Страх нависал над зоной тяжелым серым облаком. Люди жили, дышали, он пробирался внутрь и уродовал все лучшее, заложенное в них Богом.
Я была ребенком и еще толком не понимала таких фраз, как «мантулить на хозяина», «скостить срок» или «поставить на глину». Я просто слышала эти слова от взрослых и знала место, где на эту глину ставят. Оно было рядом, за длинным сараем. Невысокая красноватая насыпь у задней его стены и множество пулевых отверстий в самой стене. Летом там даже не росла трава, насыпь оставалась постоянно голой. Зимой снег съезжал с ее глиняной верхушки грязными кровавыми ошметками. Взрослые, крестясь, обходили насыпь стороной. Говорили, там земля стонет. А мы, дети, этому верили и ходили слушать. Летом раскаленная солнцем насыпь действительно издавала какие-то шорохи, похожие на закипающий чайник. Прислушиваясь, мы в страхе застывали и с визгом разбегались. Казалось ли это нам или там, действительно, что-то шуршало, трудно сказать, но мы в это верили …

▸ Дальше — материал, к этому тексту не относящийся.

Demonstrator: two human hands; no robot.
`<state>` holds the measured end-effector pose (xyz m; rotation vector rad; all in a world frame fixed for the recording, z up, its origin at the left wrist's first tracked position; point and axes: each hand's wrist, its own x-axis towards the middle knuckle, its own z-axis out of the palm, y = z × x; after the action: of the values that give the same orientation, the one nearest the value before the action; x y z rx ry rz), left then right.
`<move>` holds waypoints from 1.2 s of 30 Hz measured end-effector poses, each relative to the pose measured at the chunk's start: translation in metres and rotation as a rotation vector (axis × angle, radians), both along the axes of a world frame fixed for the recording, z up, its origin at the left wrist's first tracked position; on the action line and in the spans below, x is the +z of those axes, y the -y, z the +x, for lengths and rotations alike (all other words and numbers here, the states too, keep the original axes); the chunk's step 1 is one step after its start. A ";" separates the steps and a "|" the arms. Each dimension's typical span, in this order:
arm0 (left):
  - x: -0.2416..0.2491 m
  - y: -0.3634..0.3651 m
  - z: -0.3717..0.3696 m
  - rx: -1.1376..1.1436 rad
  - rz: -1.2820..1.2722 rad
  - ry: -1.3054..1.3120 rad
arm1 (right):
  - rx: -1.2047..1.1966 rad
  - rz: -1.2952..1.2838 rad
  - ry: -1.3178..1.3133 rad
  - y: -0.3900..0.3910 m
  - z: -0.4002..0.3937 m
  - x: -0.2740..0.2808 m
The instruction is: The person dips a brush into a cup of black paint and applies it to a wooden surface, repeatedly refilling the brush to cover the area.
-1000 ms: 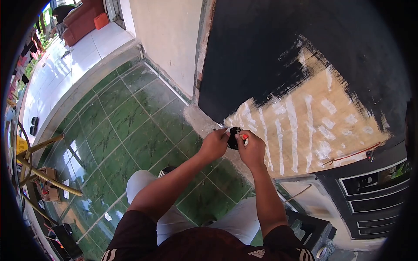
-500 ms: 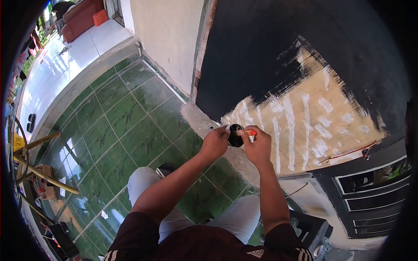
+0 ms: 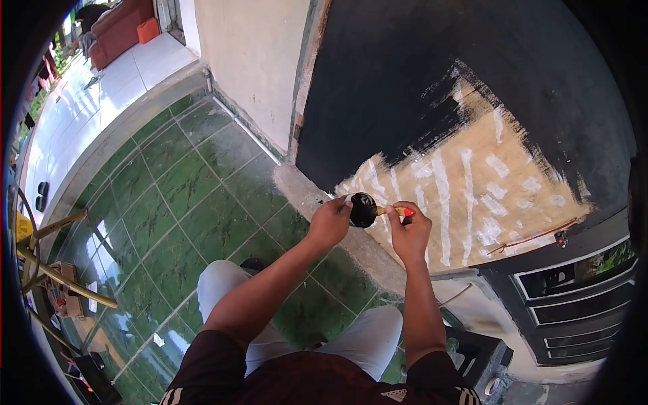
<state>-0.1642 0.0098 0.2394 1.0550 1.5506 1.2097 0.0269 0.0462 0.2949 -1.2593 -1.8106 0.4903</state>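
Observation:
My left hand (image 3: 331,220) grips the rim of a small round cup of black paint (image 3: 363,210). Between the fingers and thumb of my right hand (image 3: 410,229) is a paintbrush (image 3: 391,211) with a light handle and a red tip; its bristle end is at the right rim of the cup, dark with paint. Beyond both hands stands a wall panel, with black paint (image 3: 378,81) over its upper and left parts. A bare tan area (image 3: 452,196) with white filler streaks shows at its lower right.
Green floor tiles (image 3: 189,182) lie to the left, with a white pipe (image 3: 246,131) along the wall base. Bamboo poles (image 3: 67,277) and a cardboard box (image 3: 65,290) are at the far left. A dark louvred frame (image 3: 580,304) is at the right; a black stand (image 3: 472,354) is near my right elbow.
The brush has turned to lie more level, and my right hand has moved right, away from the cup. The view has shifted slightly.

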 end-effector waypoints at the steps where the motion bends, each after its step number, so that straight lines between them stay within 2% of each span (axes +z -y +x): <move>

Люди в зоне исчезали просто. Иногда это происходило у всех на глазах. Молодой парень вдруг упал на землю в эпилептическом припадке. Люди столпились, пытаясь ему помочь. На следующий день он исчез, а нет человека и нет проблемы.
Красавицу Мусю видели вечером, а ночью слышали, как за ней пришли пьяные охранники. Утром на ее месте осталась лишь пара книг. Бабы боязливо шептались, что ее явно растерзали и прикопали где-нибудь.
Дети в зоне не умели плакать. Воспитанные в постоянном страхе, мы были самыми послушными детьми в мире. Когда у меня болели зубы, а лекарств не было, мне родители разрешили плакать, но только очень тихо.
В зоне нас, малолеток, было несколько человек, мы не знали шумных игр, и мы не умели смеяться.